# AIM OF THE TASK:
Extract the full set of records that follows, word for word.

DATA TO EXAMINE Start Marker

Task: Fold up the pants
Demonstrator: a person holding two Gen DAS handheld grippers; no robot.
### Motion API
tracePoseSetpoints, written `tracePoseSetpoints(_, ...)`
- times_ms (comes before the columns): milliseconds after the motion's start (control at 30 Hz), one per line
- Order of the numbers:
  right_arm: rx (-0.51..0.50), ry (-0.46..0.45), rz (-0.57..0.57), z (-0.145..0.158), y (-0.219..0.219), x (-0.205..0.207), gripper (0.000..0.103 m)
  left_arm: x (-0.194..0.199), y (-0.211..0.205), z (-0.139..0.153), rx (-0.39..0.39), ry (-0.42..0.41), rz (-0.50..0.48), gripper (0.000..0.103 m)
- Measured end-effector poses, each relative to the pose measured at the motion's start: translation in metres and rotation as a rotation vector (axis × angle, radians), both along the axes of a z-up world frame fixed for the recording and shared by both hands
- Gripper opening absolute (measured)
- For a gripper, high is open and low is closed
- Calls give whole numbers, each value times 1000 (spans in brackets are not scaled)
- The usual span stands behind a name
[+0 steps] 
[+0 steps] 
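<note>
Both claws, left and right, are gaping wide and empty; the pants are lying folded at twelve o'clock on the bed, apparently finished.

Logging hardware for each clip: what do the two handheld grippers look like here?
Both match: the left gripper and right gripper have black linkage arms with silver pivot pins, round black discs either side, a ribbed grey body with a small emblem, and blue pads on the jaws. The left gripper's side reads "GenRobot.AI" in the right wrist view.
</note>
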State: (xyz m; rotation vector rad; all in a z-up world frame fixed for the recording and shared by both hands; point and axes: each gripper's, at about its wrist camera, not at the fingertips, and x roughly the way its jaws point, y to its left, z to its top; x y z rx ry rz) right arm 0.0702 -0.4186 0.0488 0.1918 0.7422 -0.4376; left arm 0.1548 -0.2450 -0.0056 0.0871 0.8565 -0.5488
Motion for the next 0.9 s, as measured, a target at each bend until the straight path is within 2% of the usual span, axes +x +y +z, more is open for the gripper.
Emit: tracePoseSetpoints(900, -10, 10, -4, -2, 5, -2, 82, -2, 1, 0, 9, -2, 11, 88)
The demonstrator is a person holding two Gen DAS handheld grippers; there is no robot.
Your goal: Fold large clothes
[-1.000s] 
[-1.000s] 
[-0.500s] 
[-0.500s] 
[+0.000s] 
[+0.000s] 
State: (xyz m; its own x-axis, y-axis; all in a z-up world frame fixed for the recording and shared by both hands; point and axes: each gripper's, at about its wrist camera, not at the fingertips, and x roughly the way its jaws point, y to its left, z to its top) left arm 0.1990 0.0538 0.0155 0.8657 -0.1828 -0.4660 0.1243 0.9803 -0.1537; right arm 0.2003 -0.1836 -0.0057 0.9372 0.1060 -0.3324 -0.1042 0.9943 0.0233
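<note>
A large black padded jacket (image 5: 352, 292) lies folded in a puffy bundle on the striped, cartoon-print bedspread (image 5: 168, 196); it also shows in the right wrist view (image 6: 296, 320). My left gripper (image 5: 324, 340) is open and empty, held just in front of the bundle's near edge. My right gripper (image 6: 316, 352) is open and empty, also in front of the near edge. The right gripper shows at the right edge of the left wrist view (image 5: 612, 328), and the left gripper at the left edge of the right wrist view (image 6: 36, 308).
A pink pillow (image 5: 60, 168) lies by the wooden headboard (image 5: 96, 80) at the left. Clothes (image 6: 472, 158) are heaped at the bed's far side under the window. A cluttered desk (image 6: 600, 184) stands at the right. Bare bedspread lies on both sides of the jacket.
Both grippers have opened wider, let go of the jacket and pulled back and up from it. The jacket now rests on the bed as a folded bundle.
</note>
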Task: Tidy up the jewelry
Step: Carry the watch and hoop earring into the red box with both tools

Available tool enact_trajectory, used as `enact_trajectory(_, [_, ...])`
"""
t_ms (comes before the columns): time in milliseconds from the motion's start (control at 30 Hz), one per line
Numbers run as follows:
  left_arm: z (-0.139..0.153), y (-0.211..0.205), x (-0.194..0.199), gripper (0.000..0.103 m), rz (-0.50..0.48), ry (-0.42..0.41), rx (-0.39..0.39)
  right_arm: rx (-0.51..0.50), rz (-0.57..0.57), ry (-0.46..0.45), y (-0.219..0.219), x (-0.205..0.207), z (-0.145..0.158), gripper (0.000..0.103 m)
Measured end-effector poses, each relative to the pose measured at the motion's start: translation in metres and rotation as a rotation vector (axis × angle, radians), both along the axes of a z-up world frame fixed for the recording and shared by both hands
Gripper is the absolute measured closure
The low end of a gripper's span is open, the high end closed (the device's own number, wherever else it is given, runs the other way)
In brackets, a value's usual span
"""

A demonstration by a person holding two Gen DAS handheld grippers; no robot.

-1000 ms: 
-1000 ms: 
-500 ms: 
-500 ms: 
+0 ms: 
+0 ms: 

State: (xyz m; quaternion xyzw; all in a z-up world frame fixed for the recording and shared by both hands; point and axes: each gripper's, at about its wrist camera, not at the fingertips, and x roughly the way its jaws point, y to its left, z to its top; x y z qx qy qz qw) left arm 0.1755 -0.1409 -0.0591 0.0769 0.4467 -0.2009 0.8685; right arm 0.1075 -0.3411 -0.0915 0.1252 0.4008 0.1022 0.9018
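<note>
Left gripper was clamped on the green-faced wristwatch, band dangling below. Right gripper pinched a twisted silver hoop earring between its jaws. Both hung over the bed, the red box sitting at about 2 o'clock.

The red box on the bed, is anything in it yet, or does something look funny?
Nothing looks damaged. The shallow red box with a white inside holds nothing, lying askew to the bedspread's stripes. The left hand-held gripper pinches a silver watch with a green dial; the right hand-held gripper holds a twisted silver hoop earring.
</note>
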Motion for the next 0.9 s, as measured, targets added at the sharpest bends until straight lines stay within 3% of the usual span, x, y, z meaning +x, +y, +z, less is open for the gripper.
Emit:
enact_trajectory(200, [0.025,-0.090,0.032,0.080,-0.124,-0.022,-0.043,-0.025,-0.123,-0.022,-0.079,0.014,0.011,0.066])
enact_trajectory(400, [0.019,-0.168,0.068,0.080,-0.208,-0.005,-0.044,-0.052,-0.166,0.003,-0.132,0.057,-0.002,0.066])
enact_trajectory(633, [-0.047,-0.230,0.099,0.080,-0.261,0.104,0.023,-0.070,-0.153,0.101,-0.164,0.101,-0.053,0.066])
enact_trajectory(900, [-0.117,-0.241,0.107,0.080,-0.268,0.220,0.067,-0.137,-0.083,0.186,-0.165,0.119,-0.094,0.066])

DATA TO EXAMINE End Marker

# FINISHED TASK:
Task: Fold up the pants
Demonstrator: a person holding two Gen DAS handheld grippers; no robot.
### Motion API
tracePoseSetpoints, written `tracePoseSetpoints(_, ...)`
- times_ms (comes before the columns): milliseconds after the motion's start (control at 30 Hz), one per line
- Order of the numbers:
  right_arm: rx (-0.51..0.50), ry (-0.46..0.45), rz (-0.57..0.57), z (-0.145..0.158), y (-0.219..0.219), x (-0.205..0.207), gripper (0.000..0.103 m)
  left_arm: x (-0.194..0.199), y (-0.211..0.205), z (-0.139..0.153), rx (-0.39..0.39), ry (-0.42..0.41), rz (-0.50..0.48), gripper (0.000..0.103 m)
- Measured end-effector poses, each relative to the pose measured at the motion's start: translation in metres and rotation as a rotation vector (axis × angle, radians), both along the axes of a z-up world frame fixed for the recording and shared by both hands
- Gripper opening absolute (measured)
- For a gripper, high is open and low is closed
- Calls give whole numbers, each value times 1000 (spans in brackets are not scaled)
- The usual span stands behind a name
[+0 steps] 
[+0 steps] 
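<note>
Both claws, left and right, are gaping wide and empty; the pants are lying folded at twelve o'clock on the bed, apparently finished.

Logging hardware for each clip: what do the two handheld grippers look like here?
Both match: the left gripper and right gripper have black linkage arms with silver pivot pins, round black discs either side, a ribbed grey body with a small emblem, and blue pads on the jaws. The left gripper's side reads "GenRobot.AI" in the right wrist view.
</note>
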State: (xyz m; rotation vector rad; all in a z-up world frame fixed for the recording and shared by both hands; point and axes: each gripper's, at about its wrist camera, not at the fingertips, and x roughly the way its jaws point, y to its left, z to its top; x y z rx ry rz) right arm 0.0702 -0.4186 0.0488 0.1918 0.7422 -0.4376; left arm 0.1548 -0.2450 -0.0056 0.0871 0.8565 -0.5488
Motion for the next 0.9 s, as measured, a target at each bend until the straight path is within 2% of the usual span, axes +x +y +z, more is open for the gripper.
Emit: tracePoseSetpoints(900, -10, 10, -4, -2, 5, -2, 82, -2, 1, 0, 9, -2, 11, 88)
The demonstrator is a person holding two Gen DAS handheld grippers; there is no robot.
Your goal: Fold large clothes
[-1.000s] 
[-1.000s] 
[-0.500s] 
[-0.500s] 
[+0.000s] 
[+0.000s] 
State: (xyz m; its own x-axis, y-axis; all in a z-up world frame fixed for the recording and shared by both hands; point and axes: each gripper's, at about its wrist camera, not at the fingertips, and x roughly the way its jaws point, y to its left, z to its top) left arm 0.1990 0.0538 0.0155 0.8657 -0.1828 -0.4660 0.1243 0.9803 -0.1537; right arm 0.2003 -0.1836 -0.0057 0.9372 0.1060 -0.3324 -0.1042 0.9943 0.0233
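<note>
A large black padded jacket (image 5: 352, 292) lies folded in a puffy bundle on the striped, cartoon-print bedspread (image 5: 168, 196); it also shows in the right wrist view (image 6: 296, 320). My left gripper (image 5: 324, 340) is open and empty, held just in front of the bundle's near edge. My right gripper (image 6: 316, 352) is open and empty, also in front of the near edge. The right gripper shows at the right edge of the left wrist view (image 5: 612, 328), and the left gripper at the left edge of the right wrist view (image 6: 36, 308).
A pink pillow (image 5: 60, 168) lies by the wooden headboard (image 5: 96, 80) at the left. Clothes (image 6: 472, 158) are heaped at the bed's far side under the window. A cluttered desk (image 6: 600, 184) stands at the right. Bare bedspread lies on both sides of the jacket.
Both grippers have opened wider, let go of the jacket and pulled back and up from it. The jacket now rests on the bed as a folded bundle.
</note>
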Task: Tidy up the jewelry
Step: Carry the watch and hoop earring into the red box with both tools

Available tool enact_trajectory, used as `enact_trajectory(_, [_, ...])`
"""
t_ms (comes before the columns): time in milliseconds from the motion's start (control at 30 Hz), one per line
Numbers run as follows:
  left_arm: z (-0.139..0.153), y (-0.211..0.205), x (-0.194..0.199), gripper (0.000..0.103 m), rz (-0.50..0.48), ry (-0.42..0.41), rx (-0.39..0.39)
  right_arm: rx (-0.51..0.50), rz (-0.57..0.57), ry (-0.46..0.45), y (-0.219..0.219), x (-0.205..0.207), z (-0.145..0.158), gripper (0.000..0.103 m)
Measured end-effector poses, each relative to the pose measured at the motion's start: translation in metres and rotation as a rotation vector (axis × angle, radians), both along the axes of a z-up world frame fixed for the recording and shared by both hands
Gripper is the absolute measured closure
The low end of a gripper's span is open, the high end closed (the device's own number, wherever else it is given, runs the other way)
In brackets, a value's usual span
"""

A demonstration by a person holding two Gen DAS handheld grippers; no robot.

-1000 ms: 
-1000 ms: 
-500 ms: 
-500 ms: 
+0 ms: 
+0 ms: 

State: (xyz m; quaternion xyzw; all in a z-up world frame fixed for the recording and shared by both hands; point and axes: each gripper's, at about its wrist camera, not at the fingertips, and x roughly the way its jaws point, y to its left, z to its top; x y z qx qy qz qw) left arm 0.1755 -0.1409 -0.0591 0.0769 0.4467 -0.2009 0.8685; right arm 0.1075 -0.3411 -0.0915 0.1252 0.4008 0.1022 0.9018
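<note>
Left gripper was clamped on the green-faced wristwatch, band dangling below. Right gripper pinched a twisted silver hoop earring between its jaws. Both hung over the bed, the red box sitting at about 2 o'clock.

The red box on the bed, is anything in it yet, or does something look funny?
Nothing looks damaged. The shallow red box with a white inside holds nothing, lying askew to the bedspread's stripes. The left hand-held gripper pinches a silver watch with a green dial; the right hand-held gripper holds a twisted silver hoop earring.
</note>
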Motion for the next 0.9 s, as measured, targets added at the sharpest bends until straight lines stay within 3% of the usual span, x, y, z meaning +x, +y, +z, less is open for the gripper.
Emit:
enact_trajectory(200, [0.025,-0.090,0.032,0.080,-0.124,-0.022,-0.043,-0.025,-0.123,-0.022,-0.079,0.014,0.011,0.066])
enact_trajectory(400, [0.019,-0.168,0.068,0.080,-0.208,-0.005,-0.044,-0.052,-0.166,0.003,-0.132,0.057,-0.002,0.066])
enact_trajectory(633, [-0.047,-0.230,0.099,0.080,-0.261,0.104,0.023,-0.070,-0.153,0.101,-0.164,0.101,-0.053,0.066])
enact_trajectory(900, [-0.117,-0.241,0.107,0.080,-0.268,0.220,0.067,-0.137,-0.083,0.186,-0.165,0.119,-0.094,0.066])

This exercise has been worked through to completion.